Main Page | Modules | Alphabetical List | Data Structures | File List | Data Fields | Globals | Related Pages

sobj_char.c File Reference


Detailed Description

Helper functions for character handling.

#include <stdlib.h>
#include <string.h>
#include <ctype.h>
#include <assert.h>
#include "sobject_p.h"

Include dependency graph for sobj_char.c:

Include dependency graph

Functions

void sobj_html_cref_init (void)
 Initialize the HTML character reference tables.
int sobj_html_cref_code_compare (const void *, const void *)
 qsort() comparison function for HTML character reference table entries.
unsigned sobj_html_cref_lookup (const char *)
 Lookup a named HTML character reference.
const char * sobj_char_html_cref (unsigned code)
 Return the character reference for the specified code point.
unsigned sobj_char_unquote (const char **s_ptr, ptrdiff_t length)
 Translate an escape sequence to a UNICODE character.
unsigned sobj_char_decode_utf8 (const char **p_ptr, ptrdiff_t length)
 Decode a single UTF-8 sequence to a UNICODE code point.
ptrdiff_t sobj_char_encode_utf8 (unsigned code, char *buffer)
 Encode a UNICODE code point to a UTF-8 sequence.

Variables

const char * html_cref [0x10000]
 A list of HTML character references for UNICODE characters.

Function Documentation

unsigned sobj_char_decode_utf8 const char **  p_ptr,
ptrdiff_t  length
 

Decode a single UTF-8 sequence to a UNICODE code point.

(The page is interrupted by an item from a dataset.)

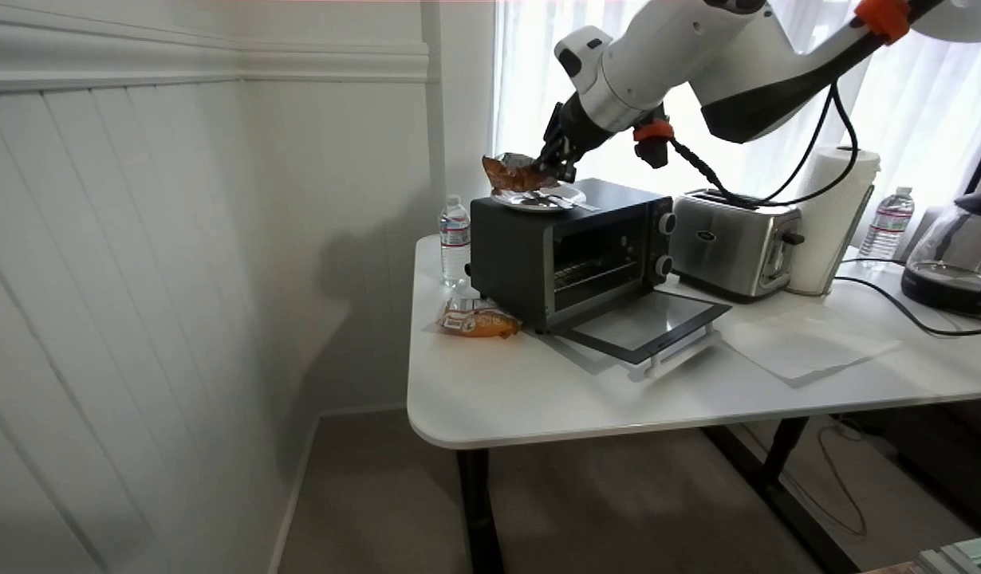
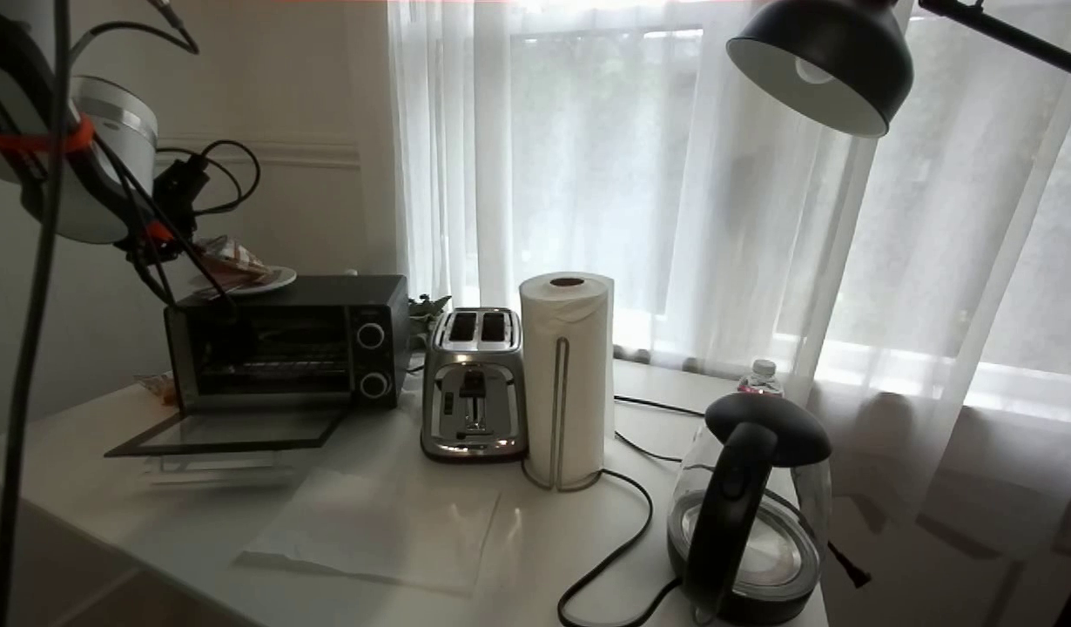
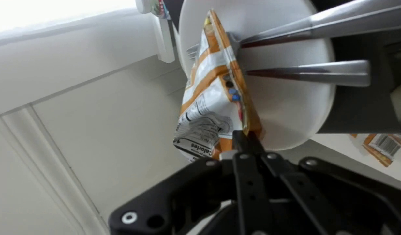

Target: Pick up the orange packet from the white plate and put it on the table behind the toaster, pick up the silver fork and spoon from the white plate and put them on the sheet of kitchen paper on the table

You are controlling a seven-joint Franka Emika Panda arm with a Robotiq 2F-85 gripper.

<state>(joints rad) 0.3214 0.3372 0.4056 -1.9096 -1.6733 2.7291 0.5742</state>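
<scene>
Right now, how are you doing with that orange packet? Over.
Gripper pinching orange packet by one edge, over white plate. Fork and spoon lie on plate, close by; might snag.

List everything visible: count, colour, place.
Table: 1, white, before curtains
Oven: 1, black, on table
Plate: 1, white, on oven
Cutlery: 2, silver, on plate
Held packet: 1, orange-white, over plate
Other packet: 1, orange, beside oven
Toaster: 1, silver, beside oven
Paper roll: 1, white, beside toaster
Paper sheet: 1, white, on table
Bottles: 2, clear, on table
Kettle: 1, clear-black, on table
Plant: 1, green, behind toaster
Lamp: 1, black, before curtains
Cables: several, black, on table
Arm: 1, white, over table
Pincer: 1, black, gripping packet
</scene>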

The function reads a UTF-8 sequence and decodes it to a UNICODE code point. The UTF08 sequence may be up to 6 characters, so the return value may be any 32 bit unsigned integer. Note that the maximum UNICODE code point is 0x10ffff, so all 5 or 6 character UTF-8 sequences decode to an invalid code point (beyond 0x1fffff, which is the maximum value representable by 4 byte sequences).

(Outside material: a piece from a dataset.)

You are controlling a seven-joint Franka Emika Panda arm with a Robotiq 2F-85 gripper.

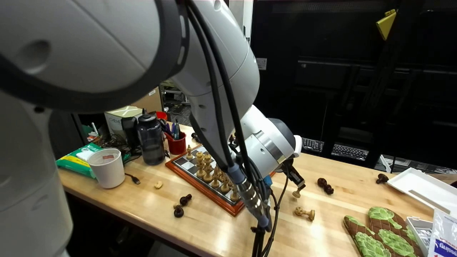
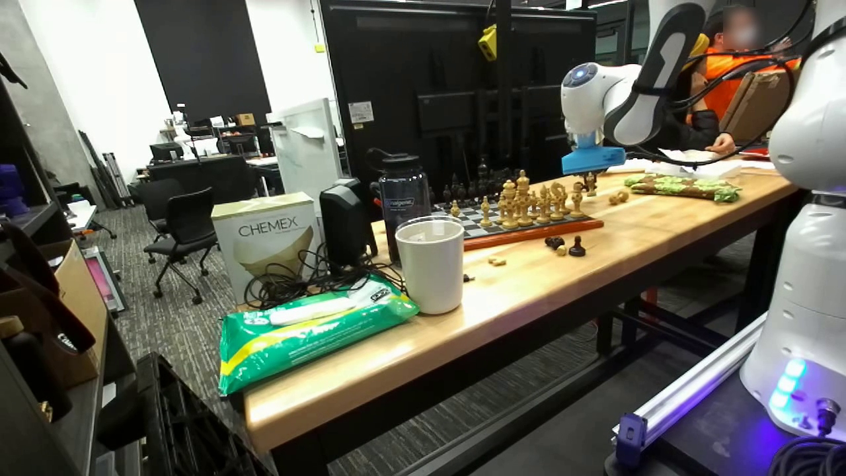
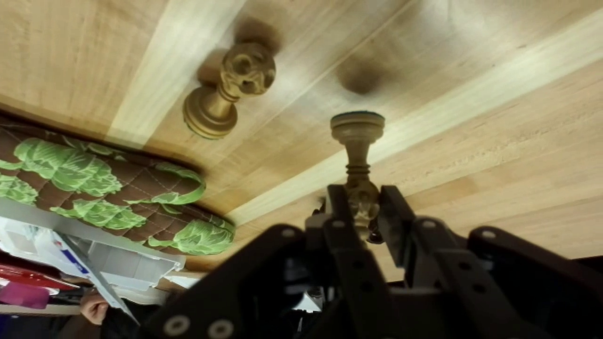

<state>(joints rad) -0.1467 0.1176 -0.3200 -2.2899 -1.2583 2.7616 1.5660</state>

The function does not check if the value is a valid UNICODE code point, nor does it check for surrogate pairs.

Parameters:
p_ptr Pointer to a pointer to the first character of the sequence. If a valid UTF-8 is decoded, *p_ptr will be set to point to the last character of the sequence.
length The length of the string being analyzed. The function will not read past the end of the string. Note that *p_ptr+length must be within the address space, so passing INT_MAX for an unknown string length does not work.
Returns:
The function returns the code point represented by the sequence, or 0 if an invalid sequence is found. A single ASCII character is always is valid UTF-8 sequence. The value returned may be a surrogate or an invalid UNICODE code point, the function does not check the value.

ptrdiff_t sobj_char_encode_utf8 unsigned  code,
char *  buffer
 

Encode a UNICODE code point to a UTF-8 sequence.

The function takes a (non-null) UNICODE code point and translates it to a UTF-8 sequence. The function does not check if the code point is valid. For code points beyond 0x1fffff, the function will create non-UNICODE 5 and 6 byte UTF-8 sequences (as defined in ISO/IEC 10646-1). The generated sequences will be null-terminated.

Parameters:
code The code point. This may not be null.
buffer Pointer to the buffer receiving the UTF-8 sequence, or a null-pointer. If not a null-pointer, the UTF-8 sequence is stored to buffer[]. In the general case, this should be 7 bytes long (6 bytes for the UTF-8 sequence plus the terminating null-character).
Returns:
The function returns the length of the UTF-8 sequence, not counting the terminating null-character.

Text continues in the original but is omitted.